App Service 証明書を削除する

App Service 証明書を削除する場合、削除操作を元に戻すことはできません。 その結果、証明書は取り消され、この証明書を使用する App Service 内のすべてのバインドが無効になります。

  1. App Service 証明書のページで証明書を選びます。

  2. 左側のメニューから、[概要]>[削除] を選びます。

  3. 確認ボックスが開いたら、証明書名を入力して、[OK] を選びます。

よく寄せられる質問

App Service 証明書の値が Key Vault にありません

App Service 証明書がまだドメイン検証されていない可能性があります。 ドメインの所有権が確認されるまで、App Service 証明書は使用できません。 キー コンテナー シークレットとしてタグ Initialize が保持され、その値とコンテンツの種類は空のままになります。 ドメインの所有権が確認されると、キー コンテナー シークレットに値とコンテンツの種類が表示され、タグが Ready に変わります。

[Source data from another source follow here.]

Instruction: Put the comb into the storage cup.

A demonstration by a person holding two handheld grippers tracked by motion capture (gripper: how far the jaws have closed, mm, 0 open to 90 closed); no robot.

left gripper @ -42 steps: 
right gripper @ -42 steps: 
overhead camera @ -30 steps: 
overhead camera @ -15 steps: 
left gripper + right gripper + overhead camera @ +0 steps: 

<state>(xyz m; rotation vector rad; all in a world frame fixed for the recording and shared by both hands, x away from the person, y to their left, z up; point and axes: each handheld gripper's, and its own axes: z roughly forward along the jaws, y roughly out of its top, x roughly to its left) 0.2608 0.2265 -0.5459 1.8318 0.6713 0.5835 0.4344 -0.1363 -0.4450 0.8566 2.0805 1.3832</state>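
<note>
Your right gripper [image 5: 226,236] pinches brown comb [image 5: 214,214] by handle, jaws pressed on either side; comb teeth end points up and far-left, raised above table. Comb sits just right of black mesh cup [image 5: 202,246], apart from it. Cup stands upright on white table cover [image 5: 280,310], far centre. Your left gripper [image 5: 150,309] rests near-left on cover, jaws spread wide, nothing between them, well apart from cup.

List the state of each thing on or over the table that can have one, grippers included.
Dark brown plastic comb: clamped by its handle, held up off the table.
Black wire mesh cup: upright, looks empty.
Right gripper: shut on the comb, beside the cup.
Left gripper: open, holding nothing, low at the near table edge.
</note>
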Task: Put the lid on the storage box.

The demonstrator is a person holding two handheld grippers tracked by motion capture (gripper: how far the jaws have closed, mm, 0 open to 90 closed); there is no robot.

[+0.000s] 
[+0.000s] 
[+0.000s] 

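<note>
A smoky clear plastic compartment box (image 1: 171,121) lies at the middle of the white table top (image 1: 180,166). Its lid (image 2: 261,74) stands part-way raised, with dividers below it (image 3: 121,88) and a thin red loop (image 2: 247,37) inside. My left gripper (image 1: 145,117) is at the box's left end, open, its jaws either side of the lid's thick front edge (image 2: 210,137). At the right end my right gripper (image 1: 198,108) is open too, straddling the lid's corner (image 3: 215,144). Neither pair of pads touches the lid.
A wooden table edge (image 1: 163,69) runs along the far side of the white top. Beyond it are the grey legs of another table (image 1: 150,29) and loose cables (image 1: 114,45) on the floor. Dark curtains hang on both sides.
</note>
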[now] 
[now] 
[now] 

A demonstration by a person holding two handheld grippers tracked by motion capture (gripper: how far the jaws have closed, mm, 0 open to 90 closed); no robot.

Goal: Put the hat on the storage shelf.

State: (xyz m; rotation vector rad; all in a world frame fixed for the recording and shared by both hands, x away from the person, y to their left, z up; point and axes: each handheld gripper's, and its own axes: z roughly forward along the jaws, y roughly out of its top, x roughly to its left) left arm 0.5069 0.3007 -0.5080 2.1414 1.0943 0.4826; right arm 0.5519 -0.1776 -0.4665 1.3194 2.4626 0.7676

PowerShell で App Service 証明書をエクスポートできません

App Service 証明書がまだドメイン検証されていない可能性があります。 ドメインの所有権が確認されるまで、App Service 証明書は使用できません。

App Service 証明書の作成プロセスによって、既存の Key Vault にどのような変更が生じますか?

作成プロセスにより、以下の変更が生じます。

  • コンテナーに、以下 2 つのアクセス ポリシーが追加されます。
    • Microsoft.Azure.WebSites (または Microsoft Azure App Service)
    • Microsoft 証明書リセラー CSM リソース プロバイダー (または Microsoft.Azure.CertificateRegistration)
  • キー コンテナーが誤って削除されないように、AppServiceCertificateLock という名前のコンテナーの削除ロックが作成されます。